A team led by researchers at the Federal University of São Carlos (UFSCar), in Brazil, developed a nanosensor that is able to detect myelin-targeting antibodies in small amounts of cerebrospinal fluid, or CSF. This fluid surrounds the brain and spinal cord, and is usually collected through a spinal tap.

To develop this sensor, the researchers adapted a technology called an atomic force microscopy (AFM; also called atomic force spectroscopy ) that was originally used to detect herbicides, heavy metals, and other toxic compounds. AFM is a very sensitive technique that is able to measure interaction between molecules.

AFM was used to test whether samples from MS patients contain antibodies against myelin basic protein (MBP) — the key protein in myelin — and if their presence could be a biomarker of MS.

In this application, MBP peptides (short proteins) are attached to a chemically modified surface, and used as a substrate where antibodies from patient samples can be immobilized. The peptides, called MBP 85-99, used in the study were synthesized by a laboratory at the University of São Paulo.

“Atomic force spectroscopy can detect the presence of specific antibodies for … [MS and neuromyelitis optica] in cerebrospinal fluid and blood serum. If the antibodies are attracted by the peptides deposited on the sensor during the test, this is a sign that the patient has the disease,” Fabio de Lima Leite, a researcher at the Science and Technology for Sustainability Center at UFSCar, and the study’s lead author, said in a press release.

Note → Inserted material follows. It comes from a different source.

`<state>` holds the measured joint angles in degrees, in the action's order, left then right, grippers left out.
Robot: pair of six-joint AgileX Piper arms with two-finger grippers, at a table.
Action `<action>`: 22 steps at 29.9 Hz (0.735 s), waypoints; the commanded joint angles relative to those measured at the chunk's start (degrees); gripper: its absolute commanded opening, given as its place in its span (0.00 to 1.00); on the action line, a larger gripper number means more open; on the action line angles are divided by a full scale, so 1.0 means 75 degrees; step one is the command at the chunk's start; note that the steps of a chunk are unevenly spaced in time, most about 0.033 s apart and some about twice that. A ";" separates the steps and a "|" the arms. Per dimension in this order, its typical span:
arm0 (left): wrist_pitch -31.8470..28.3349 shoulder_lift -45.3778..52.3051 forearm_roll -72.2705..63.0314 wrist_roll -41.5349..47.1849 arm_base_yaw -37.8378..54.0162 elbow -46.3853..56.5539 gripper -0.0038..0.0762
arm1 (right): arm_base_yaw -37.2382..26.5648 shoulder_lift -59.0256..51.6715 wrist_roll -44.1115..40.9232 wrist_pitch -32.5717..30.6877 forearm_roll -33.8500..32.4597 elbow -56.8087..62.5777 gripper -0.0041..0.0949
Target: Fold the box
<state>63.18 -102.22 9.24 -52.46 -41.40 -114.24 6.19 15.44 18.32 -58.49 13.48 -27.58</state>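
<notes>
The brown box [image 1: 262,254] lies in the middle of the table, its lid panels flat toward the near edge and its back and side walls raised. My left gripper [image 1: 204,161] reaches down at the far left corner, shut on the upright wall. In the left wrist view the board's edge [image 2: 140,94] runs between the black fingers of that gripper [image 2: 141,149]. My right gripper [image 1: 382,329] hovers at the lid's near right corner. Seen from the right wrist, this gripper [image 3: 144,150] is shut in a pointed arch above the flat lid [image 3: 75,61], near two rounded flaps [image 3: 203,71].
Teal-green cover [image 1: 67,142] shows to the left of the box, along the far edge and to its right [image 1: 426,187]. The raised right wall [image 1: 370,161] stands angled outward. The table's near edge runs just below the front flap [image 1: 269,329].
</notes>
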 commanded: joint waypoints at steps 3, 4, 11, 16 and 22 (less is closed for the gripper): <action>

“The device is highly sensitive and can detect a small amount of antibodies, so the method can diagnose the disease at an early stage,” he added.

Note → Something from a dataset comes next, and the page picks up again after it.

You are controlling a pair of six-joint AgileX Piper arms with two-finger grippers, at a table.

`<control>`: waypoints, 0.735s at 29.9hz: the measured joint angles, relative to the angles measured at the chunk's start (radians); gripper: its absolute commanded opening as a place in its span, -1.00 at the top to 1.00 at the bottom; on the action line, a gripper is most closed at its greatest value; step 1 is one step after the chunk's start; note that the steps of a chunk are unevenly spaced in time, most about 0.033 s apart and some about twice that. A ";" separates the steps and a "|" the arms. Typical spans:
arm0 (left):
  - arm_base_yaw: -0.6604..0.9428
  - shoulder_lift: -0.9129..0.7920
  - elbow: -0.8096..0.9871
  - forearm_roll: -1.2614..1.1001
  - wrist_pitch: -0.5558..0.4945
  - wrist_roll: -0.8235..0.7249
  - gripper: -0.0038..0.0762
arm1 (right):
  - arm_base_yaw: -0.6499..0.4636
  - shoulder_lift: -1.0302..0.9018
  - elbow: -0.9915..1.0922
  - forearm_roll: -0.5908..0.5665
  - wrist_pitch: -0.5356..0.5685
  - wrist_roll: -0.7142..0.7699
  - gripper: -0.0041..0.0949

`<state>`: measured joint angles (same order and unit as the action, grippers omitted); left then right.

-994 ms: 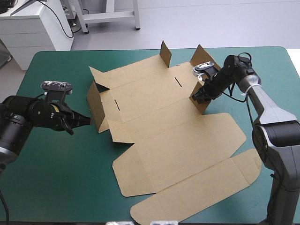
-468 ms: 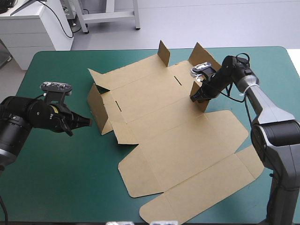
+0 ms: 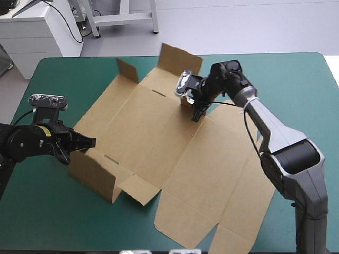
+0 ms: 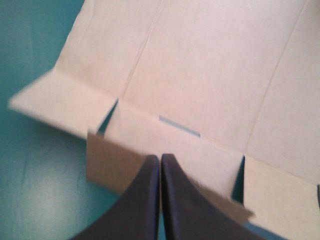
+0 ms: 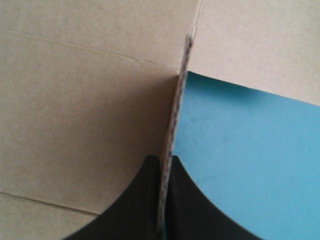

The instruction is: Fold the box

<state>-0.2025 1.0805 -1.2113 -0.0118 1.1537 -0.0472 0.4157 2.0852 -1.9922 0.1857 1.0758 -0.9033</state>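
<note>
The box, a cut sheet of brown board, is laid mostly flat and askew across the middle of the teal-green surface. One wall is raised at its near left edge. An upright flap near its far edge is clamped between the jaws of the right gripper. The jaws of the left gripper are closed tip to tip at the raised wall.
</note>
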 measured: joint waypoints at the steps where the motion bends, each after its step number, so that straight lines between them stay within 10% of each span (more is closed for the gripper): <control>1: 0.000 0.000 0.000 0.000 0.003 0.000 0.92 | 0.028 0.000 -0.010 -0.003 -0.002 -0.029 0.95; 22: 0.000 0.000 -0.001 0.002 0.070 -0.003 0.92 | 0.220 0.001 -0.021 -0.051 -0.001 -0.162 0.93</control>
<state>-0.2025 1.0805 -1.2124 -0.0098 1.2238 -0.0503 0.6362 2.0866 -2.0135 0.1346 1.0743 -1.0649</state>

Researchers analyzed samples from five patients with relapsing-remitting MS (RRMS) at different disease stages and five people without demyelinating conditions, all being followed at the hospital of São Paulo State University’s Botucatu Medical School.

Before AFM measures were taken, samples were purified to isolated patients’ antibodies.

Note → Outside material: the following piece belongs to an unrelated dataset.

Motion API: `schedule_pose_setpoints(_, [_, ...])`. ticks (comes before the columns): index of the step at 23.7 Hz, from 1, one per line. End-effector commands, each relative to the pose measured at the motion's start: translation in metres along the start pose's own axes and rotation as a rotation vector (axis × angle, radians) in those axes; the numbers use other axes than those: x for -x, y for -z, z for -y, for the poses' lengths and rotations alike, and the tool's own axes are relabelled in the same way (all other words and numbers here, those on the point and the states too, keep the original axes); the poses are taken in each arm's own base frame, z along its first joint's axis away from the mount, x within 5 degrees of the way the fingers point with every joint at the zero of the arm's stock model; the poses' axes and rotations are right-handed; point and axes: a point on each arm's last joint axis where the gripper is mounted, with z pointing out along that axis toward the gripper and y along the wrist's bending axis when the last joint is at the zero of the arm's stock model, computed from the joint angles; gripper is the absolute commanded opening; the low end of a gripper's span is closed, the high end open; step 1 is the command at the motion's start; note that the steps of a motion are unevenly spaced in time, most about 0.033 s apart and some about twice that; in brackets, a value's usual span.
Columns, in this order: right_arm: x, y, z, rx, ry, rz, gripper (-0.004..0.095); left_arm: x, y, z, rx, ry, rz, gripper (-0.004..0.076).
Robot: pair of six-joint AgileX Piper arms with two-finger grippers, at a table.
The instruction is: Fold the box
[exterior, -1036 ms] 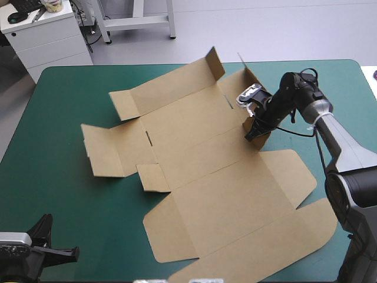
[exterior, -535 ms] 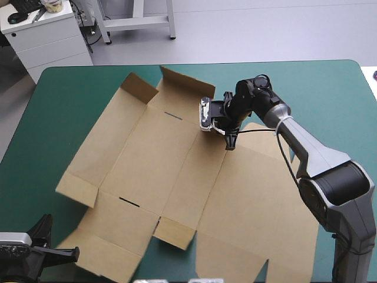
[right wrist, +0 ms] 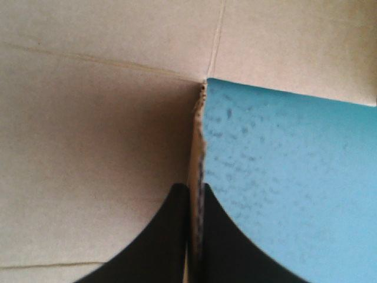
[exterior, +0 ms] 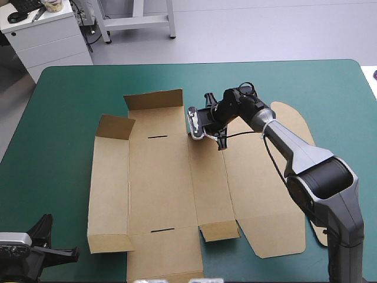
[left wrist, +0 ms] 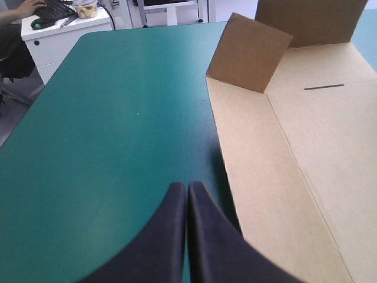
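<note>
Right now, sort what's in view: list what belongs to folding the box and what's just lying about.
In the job: box, mostly flat, far flaps raised; right pincer, shut on its edge.
Not in the job: left pincer, shut, beside the box; teal-green cover.

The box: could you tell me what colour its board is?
Brown; the box shows best in the high view.
</note>
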Motion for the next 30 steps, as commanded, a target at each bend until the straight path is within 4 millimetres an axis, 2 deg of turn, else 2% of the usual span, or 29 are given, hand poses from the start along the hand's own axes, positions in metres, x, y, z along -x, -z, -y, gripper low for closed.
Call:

“The cerebrospinal fluid and serum were purified, leaving only antibodies in each sample. This enabled us to detect specific antibodies for multiple sclerosis, such as anti-MBP 85-99. If these antibodies are circulating in a patient, they probably have multiple sclerosis,” Lima Leite said.

Results showed that the sensor had a 96.68% sensitivity, and a 68.48% specificity to detect MS. A test’s sensitivity refers to its ability to correctly identify those with a given disease, while specificity refers to correctly identifying those without it.

The sensor’s sensitivity is superior to previous techniques (like ELISA) that detected antibodies against MBP peptides with a sensitivity of 83.7%. It was also able to clearly distinguish MS patients at early stages from those with more advance disease.

“There’s no cure, but early diagnosis can give patients quality of life and better treatment,” said Ariana de Souza Moraes, a UFSCar researcher and study author.

Lima Leite also noted that the new technique is less costly for clinics to acquire than conventional MRIs. “Our method is more accurate, avoiding diagnostic errors, as well as being cheaper. An AFM [atomic force microscope] can cost about 20,000 dollars, whereas an MRI machine costs upwards of 400,000 dollars.”

Furthermore, the sensor can easily be adapted to accurately diagnose neuromyelitis optica and exclude MS.

In a previous study, researchers identified aquaporin 4 as a diagnostic biomarker for neuromyelitis optica. “A biomarker for the disease exists, so it was possible to detect the anti-aquaporin 4 antibody in patient samples by the same method as that used to detect multiple sclerosis,” Moraes said.

“The two disorders have similar symptoms but different action mechanisms and treatments,” Moraes added. “An incorrect diagnosis can aggravate the disease. If a patient with neuromyelitis optica is treated for multiple sclerosis, optic nerve inflammation is accelerated and can’t be reversed. The sensor is expected to represent a major advance for patients with demyelinating disorders.”

Researchers now aim to develop a sensor that works without the need to purify patient samples.